### TASK DIRECTIONS
Copy every record below exactly.

Top of RECORDS FOR PROCESSING

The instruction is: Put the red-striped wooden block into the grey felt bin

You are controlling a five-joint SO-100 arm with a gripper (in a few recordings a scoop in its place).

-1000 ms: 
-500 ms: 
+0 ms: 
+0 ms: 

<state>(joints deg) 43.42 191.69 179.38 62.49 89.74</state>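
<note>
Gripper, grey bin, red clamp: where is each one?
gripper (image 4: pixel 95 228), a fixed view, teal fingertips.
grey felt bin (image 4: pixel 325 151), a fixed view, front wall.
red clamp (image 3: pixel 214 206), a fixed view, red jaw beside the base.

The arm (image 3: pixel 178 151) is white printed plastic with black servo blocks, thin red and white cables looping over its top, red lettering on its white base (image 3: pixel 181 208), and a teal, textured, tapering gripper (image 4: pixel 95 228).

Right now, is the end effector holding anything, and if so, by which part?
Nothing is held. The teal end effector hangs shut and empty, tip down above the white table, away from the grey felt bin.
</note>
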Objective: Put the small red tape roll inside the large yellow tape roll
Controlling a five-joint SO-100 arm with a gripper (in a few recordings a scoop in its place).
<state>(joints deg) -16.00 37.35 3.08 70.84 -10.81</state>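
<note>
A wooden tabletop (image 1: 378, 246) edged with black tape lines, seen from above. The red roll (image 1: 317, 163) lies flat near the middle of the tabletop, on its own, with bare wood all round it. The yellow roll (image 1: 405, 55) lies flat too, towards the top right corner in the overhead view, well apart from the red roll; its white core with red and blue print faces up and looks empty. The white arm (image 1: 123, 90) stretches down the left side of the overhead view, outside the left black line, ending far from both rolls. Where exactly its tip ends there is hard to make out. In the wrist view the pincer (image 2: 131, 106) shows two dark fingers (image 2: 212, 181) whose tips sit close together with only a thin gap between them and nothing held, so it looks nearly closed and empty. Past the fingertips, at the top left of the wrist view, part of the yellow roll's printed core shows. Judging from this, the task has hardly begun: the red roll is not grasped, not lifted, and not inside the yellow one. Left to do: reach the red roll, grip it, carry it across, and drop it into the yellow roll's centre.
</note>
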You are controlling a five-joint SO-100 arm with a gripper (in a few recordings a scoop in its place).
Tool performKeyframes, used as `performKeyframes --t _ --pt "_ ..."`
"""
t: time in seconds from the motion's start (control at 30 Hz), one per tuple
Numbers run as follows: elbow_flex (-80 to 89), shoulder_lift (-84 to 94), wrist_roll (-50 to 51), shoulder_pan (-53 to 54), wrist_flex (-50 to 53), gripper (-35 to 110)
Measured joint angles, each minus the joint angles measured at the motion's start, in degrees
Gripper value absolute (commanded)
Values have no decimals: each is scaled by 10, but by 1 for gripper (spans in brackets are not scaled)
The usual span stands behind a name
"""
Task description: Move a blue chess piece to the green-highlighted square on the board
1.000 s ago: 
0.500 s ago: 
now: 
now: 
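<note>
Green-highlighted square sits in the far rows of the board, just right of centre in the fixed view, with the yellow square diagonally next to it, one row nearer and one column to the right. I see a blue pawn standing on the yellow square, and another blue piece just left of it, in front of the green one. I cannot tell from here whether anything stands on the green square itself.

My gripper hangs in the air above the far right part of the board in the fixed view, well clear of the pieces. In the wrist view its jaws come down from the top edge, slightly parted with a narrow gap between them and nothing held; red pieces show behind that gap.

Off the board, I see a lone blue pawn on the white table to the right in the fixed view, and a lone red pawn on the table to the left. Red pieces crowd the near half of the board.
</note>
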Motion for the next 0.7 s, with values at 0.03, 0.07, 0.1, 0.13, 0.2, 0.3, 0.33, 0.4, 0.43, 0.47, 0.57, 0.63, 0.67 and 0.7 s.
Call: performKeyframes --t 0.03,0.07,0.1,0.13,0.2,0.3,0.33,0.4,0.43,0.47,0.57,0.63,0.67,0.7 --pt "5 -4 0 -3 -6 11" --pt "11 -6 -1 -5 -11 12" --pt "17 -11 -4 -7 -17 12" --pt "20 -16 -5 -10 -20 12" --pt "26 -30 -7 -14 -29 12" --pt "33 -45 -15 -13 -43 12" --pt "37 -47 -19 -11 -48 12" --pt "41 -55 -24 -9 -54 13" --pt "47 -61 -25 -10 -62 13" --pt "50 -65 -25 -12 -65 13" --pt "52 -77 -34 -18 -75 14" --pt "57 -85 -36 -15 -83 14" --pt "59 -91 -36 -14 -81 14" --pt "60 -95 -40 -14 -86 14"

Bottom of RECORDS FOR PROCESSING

### ANSWER
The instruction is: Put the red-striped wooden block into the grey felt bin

You are controlling a five-joint SO-100 arm with a gripper (in a few recordings a scoop in its place).

-1000 ms: 
-500 ms: 
+0 ms: 
+0 ms: 

<state>(joints deg) 43.42 191.69 179.38 62.49 89.74</state>
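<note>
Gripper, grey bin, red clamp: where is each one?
gripper (image 4: pixel 95 228), a fixed view, teal fingertips.
grey felt bin (image 4: pixel 325 151), a fixed view, front wall.
red clamp (image 3: pixel 214 206), a fixed view, red jaw beside the base.

The arm (image 3: pixel 178 151) is white printed plastic with black servo blocks, thin red and white cables looping over its top, red lettering on its white base (image 3: pixel 181 208), and a teal, textured, tapering gripper (image 4: pixel 95 228).

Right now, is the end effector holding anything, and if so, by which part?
Nothing is held. The teal end effector hangs shut and empty, tip down above the white table, away from the grey felt bin.
</note>
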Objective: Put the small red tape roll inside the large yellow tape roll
Controlling a five-joint SO-100 arm with a gripper (in a few recordings a scoop in its place).
<state>(joints deg) -16.00 37.35 3.08 70.84 -10.81</state>
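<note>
A wooden tabletop (image 1: 378, 246) edged with black tape lines, seen from above. The red roll (image 1: 317, 163) lies flat near the middle of the tabletop, on its own, with bare wood all round it. The yellow roll (image 1: 405, 55) lies flat too, towards the top right corner in the overhead view, well apart from the red roll; its white core with red and blue print faces up and looks empty. The white arm (image 1: 123, 90) stretches down the left side of the overhead view, outside the left black line, ending far from both rolls. Where exactly its tip ends there is hard to make out. In the wrist view the pincer (image 2: 131, 106) shows two dark fingers (image 2: 212, 181) whose tips sit close together with only a thin gap between them and nothing held, so it looks nearly closed and empty. Past the fingertips, at the top left of the wrist view, part of the yellow roll's printed core shows. Judging from this, the task has hardly begun: the red roll is not grasped, not lifted, and not inside the yellow one. Left to do: reach the red roll, grip it, carry it across, and drop it into the yellow roll's centre.
</note>
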You are controlling a five-joint SO-100 arm with a gripper (in a few recordings a scoop in its place).
Tool performKeyframes, used as `performKeyframes --t _ --pt "_ ..."`
"""
t: time in seconds from the motion's start (control at 30 Hz), one per tuple
Numbers run as follows: elbow_flex (-80 to 89), shoulder_lift (-84 to 94), wrist_roll (-50 to 51), shoulder_pan (-53 to 54), wrist_flex (-50 to 53), gripper (-35 to 110)
Measured joint angles, each minus the joint angles measured at the motion's start, in degrees
Gripper value absolute (commanded)
Values have no decimals: each is scaled by 10, but by 1 for gripper (spans in brackets are not scaled)
The usual span stands behind a name
"""
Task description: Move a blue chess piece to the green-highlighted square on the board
1.000 s ago: 
0.500 s ago: 
now: 
now: 
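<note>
Green-highlighted square sits in the far rows of the board, just right of centre in the fixed view, with the yellow square diagonally next to it, one row nearer and one column to the right. I see a blue pawn standing on the yellow square, and another blue piece just left of it, in front of the green one. I cannot tell from here whether anything stands on the green square itself.

My gripper hangs in the air above the far right part of the board in the fixed view, well clear of the pieces. In the wrist view its jaws come down from the top edge, slightly parted with a narrow gap between them and nothing held; red pieces show behind that gap.

Off the board, I see a lone blue pawn on the white table to the right in the fixed view, and a lone red pawn on the table to the left. Red pieces crowd the near half of the board.
</note>
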Motion for the next 0.7 s, with values at 0.03, 0.07, 0.1, 0.13, 0.2, 0.3, 0.33, 0.4, 0.43, 0.47, 0.57, 0.63, 0.67 and 0.7 s.
Call: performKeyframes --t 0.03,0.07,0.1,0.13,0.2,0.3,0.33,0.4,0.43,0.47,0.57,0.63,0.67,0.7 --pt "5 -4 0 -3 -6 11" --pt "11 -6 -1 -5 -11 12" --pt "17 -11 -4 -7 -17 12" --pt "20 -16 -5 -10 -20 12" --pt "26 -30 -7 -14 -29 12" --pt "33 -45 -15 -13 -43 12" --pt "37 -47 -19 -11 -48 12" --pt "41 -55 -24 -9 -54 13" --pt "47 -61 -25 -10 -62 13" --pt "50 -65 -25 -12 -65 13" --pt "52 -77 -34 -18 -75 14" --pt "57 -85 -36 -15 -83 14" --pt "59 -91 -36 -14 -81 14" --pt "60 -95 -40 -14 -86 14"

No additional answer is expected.